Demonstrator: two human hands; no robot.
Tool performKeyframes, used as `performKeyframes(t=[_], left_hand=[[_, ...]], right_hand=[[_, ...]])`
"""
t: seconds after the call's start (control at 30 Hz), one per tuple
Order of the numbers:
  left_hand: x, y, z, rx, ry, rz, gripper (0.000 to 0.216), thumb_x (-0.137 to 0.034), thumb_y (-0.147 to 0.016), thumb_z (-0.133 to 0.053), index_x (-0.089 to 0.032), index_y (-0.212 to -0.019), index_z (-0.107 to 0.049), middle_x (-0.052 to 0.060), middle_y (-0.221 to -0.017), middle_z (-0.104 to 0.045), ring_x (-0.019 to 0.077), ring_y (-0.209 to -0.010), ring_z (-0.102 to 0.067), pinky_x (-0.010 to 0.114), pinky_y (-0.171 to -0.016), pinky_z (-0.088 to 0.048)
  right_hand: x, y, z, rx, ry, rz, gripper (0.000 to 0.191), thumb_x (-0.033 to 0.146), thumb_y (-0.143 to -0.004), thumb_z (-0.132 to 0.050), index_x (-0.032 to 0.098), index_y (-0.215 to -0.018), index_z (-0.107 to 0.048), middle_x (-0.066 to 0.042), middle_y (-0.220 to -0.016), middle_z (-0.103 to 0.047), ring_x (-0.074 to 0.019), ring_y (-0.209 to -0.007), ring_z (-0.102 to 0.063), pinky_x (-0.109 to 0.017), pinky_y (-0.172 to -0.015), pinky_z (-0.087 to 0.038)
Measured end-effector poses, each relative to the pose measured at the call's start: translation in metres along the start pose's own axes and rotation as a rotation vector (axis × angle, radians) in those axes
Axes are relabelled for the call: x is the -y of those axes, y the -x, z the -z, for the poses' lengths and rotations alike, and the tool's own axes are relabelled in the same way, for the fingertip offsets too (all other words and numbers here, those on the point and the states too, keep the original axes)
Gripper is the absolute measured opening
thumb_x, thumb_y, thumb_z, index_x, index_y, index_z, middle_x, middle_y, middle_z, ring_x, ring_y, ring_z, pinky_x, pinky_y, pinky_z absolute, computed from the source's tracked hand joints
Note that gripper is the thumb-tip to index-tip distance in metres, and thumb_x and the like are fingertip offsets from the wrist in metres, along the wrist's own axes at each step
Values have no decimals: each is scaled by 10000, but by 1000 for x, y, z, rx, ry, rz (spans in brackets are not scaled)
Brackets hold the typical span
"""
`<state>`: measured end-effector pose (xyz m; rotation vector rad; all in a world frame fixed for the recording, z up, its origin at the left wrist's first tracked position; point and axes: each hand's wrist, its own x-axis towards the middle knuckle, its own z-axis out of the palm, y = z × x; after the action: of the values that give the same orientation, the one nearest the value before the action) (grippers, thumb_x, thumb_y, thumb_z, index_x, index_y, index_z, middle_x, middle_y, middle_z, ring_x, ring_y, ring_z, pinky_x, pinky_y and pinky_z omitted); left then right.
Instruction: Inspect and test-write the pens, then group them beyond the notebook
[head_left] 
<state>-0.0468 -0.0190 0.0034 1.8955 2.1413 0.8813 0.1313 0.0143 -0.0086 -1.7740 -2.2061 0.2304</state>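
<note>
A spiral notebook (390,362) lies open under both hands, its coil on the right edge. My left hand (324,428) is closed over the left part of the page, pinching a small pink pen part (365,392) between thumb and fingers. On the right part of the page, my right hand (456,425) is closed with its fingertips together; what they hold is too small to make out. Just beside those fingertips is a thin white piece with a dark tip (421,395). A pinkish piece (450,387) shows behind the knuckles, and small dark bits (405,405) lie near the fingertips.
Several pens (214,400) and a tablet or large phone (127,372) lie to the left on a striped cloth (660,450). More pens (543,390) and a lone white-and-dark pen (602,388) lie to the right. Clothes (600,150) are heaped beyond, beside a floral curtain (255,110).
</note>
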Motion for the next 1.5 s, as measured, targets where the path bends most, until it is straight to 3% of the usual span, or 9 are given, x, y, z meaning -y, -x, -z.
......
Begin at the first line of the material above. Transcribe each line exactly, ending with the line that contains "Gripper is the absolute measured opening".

Demonstrator: two human hands; no robot.
Tool performKeyframes, used as `performKeyframes(t=[_], left_hand=[[_, ...]], right_hand=[[_, ...]])`
"""
t: seconds after the call's start (control at 30 Hz), one per tuple
Order of the numbers:
  left_hand: x, y, z, rx, ry, rz, gripper (0.000 to 0.216), thumb_x (-0.137 to 0.034), thumb_y (-0.147 to 0.016), thumb_z (-0.133 to 0.053), index_x (-0.089 to 0.032), index_y (-0.212 to -0.019), index_z (-0.107 to 0.049), middle_x (-0.052 to 0.060), middle_y (-0.221 to -0.017), middle_z (-0.104 to 0.045), ring_x (-0.019 to 0.077), ring_y (-0.209 to -0.010), ring_z (-0.102 to 0.067), pinky_x (-0.010 to 0.114), pinky_y (-0.171 to -0.016), pinky_z (-0.088 to 0.048)
  right_hand: x, y, z, rx, ry, rz, gripper (0.000 to 0.191), thumb_x (-0.033 to 0.146), thumb_y (-0.143 to -0.004), thumb_z (-0.132 to 0.050), index_x (-0.032 to 0.098), index_y (-0.215 to -0.018), index_z (-0.107 to 0.048), middle_x (-0.066 to 0.042), middle_y (-0.220 to -0.016), middle_z (-0.103 to 0.047), ring_x (-0.074 to 0.019), ring_y (-0.209 to -0.007), ring_z (-0.102 to 0.063), pinky_x (-0.109 to 0.017), pinky_y (-0.172 to -0.015), pinky_z (-0.087 to 0.038)
Measured end-effector poses, each relative to the pose measured at the call's start: translation in metres along the start pose's own axes and rotation as a rotation vector (axis × angle, radians) in those axes
Axes are relabelled for the call: x is the -y of those axes, y the -x, z the -z, for the poses' lengths and rotations alike, and the tool's own axes are relabelled in the same way, for the fingertip offsets too (all other words and numbers here, those on the point and the states too, keep the original axes)
Gripper is the absolute measured opening

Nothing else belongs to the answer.